KMT2A degradation is observed in decitabine-responsive acute lymphoblastic leukemia cells.

Hypermethylation of tumor suppressor genes is a hallmark of leukemia. The hypomethylating agent decitabine covalently binds, and degrades DNA (cytosine-5)-methyltransferase 1 (DNMT1). Structural similarities within DNA-binding domains of DNMT1, and the leukemic driver histone-lysine N-methyltransferase 2A (KMT2A) suggest that decitabine might also affect the latter.

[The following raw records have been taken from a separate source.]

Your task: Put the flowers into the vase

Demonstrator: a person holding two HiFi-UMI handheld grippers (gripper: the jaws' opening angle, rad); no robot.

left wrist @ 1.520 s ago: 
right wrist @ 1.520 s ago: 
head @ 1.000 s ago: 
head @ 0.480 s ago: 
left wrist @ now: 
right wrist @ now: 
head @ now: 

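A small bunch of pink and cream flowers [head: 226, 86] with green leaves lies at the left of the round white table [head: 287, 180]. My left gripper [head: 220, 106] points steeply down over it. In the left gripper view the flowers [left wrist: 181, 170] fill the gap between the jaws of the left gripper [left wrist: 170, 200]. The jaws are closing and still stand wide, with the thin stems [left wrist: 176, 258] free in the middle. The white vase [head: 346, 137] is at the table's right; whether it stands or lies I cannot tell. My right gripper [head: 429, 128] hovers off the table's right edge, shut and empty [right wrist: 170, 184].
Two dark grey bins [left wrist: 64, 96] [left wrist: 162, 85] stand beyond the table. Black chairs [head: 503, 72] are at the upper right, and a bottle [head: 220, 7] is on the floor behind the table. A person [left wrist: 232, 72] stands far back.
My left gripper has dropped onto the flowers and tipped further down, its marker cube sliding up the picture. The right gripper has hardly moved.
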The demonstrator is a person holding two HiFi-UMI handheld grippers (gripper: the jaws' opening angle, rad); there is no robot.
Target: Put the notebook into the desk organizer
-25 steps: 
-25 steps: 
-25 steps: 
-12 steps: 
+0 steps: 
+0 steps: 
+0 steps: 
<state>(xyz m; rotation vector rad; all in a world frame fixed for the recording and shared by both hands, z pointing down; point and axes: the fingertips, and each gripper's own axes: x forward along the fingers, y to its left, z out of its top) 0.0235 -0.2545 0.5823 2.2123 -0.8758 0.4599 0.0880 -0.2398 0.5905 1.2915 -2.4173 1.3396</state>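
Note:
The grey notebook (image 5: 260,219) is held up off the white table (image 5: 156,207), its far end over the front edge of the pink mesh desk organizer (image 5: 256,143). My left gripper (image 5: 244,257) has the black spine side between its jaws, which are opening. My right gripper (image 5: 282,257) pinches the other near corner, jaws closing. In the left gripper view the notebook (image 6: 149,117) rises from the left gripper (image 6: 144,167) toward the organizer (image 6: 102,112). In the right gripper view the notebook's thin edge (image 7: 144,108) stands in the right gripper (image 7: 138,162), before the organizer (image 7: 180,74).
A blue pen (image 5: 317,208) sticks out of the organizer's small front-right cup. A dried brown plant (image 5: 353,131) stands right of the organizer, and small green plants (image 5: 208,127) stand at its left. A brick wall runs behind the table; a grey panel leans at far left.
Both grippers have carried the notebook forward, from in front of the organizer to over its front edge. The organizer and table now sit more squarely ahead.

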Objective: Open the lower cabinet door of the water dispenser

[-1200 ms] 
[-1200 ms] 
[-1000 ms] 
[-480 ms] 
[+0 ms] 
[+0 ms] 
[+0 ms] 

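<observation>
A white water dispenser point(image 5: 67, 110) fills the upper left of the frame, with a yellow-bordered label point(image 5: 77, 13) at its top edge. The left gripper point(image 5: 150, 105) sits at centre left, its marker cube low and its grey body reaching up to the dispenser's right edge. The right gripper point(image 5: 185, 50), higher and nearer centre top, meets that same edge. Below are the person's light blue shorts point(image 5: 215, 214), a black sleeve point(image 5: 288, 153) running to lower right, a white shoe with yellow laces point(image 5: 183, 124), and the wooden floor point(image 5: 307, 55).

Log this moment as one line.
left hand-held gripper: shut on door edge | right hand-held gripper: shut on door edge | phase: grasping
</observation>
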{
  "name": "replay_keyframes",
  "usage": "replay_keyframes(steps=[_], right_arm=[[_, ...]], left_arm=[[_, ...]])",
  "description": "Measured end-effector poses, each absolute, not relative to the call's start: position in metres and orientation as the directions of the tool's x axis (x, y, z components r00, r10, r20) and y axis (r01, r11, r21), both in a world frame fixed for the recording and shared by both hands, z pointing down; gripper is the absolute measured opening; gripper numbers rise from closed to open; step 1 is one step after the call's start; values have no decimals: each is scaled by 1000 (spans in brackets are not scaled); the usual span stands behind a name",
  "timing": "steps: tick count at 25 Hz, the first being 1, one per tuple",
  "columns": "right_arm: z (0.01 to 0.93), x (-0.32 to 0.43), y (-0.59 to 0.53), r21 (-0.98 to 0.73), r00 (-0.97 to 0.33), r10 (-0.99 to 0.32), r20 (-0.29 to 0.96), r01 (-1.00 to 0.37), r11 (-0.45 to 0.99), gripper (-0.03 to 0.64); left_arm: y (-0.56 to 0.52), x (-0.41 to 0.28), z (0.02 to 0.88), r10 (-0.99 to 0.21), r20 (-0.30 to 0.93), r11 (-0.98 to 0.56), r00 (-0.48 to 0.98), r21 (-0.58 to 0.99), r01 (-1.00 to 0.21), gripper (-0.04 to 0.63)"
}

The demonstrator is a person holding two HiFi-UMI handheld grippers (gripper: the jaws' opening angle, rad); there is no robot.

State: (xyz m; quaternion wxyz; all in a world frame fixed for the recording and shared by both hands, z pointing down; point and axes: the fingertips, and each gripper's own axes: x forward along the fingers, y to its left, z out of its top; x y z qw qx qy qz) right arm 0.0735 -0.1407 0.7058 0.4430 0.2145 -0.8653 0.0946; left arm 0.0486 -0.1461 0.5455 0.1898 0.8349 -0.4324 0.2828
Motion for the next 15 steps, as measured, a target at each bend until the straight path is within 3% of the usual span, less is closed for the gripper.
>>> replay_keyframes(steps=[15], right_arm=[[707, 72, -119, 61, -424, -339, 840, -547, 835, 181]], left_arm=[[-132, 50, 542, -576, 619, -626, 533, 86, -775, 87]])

In acute lymphoblastic leukemia (ALL) cell lines, and xenograft models, we observed increased DNMT1, and KMT2A expression in response to decitabine-induced demethylation. Strikingly, KMT2A protein expression was diminished in all cell lines that experienced DNMT1 degradation. Moreover, only cells with reduced KMT2A protein levels showed biological effects following decitabine treatment. KMT2A wild-type, and rearranged cells were locked in G2 and G1 cell cycle phases, respectively, likely due to p27/p16 activation. Primary sample gene expression profiling confirmed different patterns between KMT2A wild-type, and translocated cells. This newly discovered decitabine mode of action via KMT2A degradation evokes anti-leukemic activity in adult ALL cells, and can act synergistically with menin inhibition. Following the successful clinical implementation of decitabine for acute myeloid leukemia, the drug should be considered a potential promising addition to the therapeutic portfolio for ALL as well.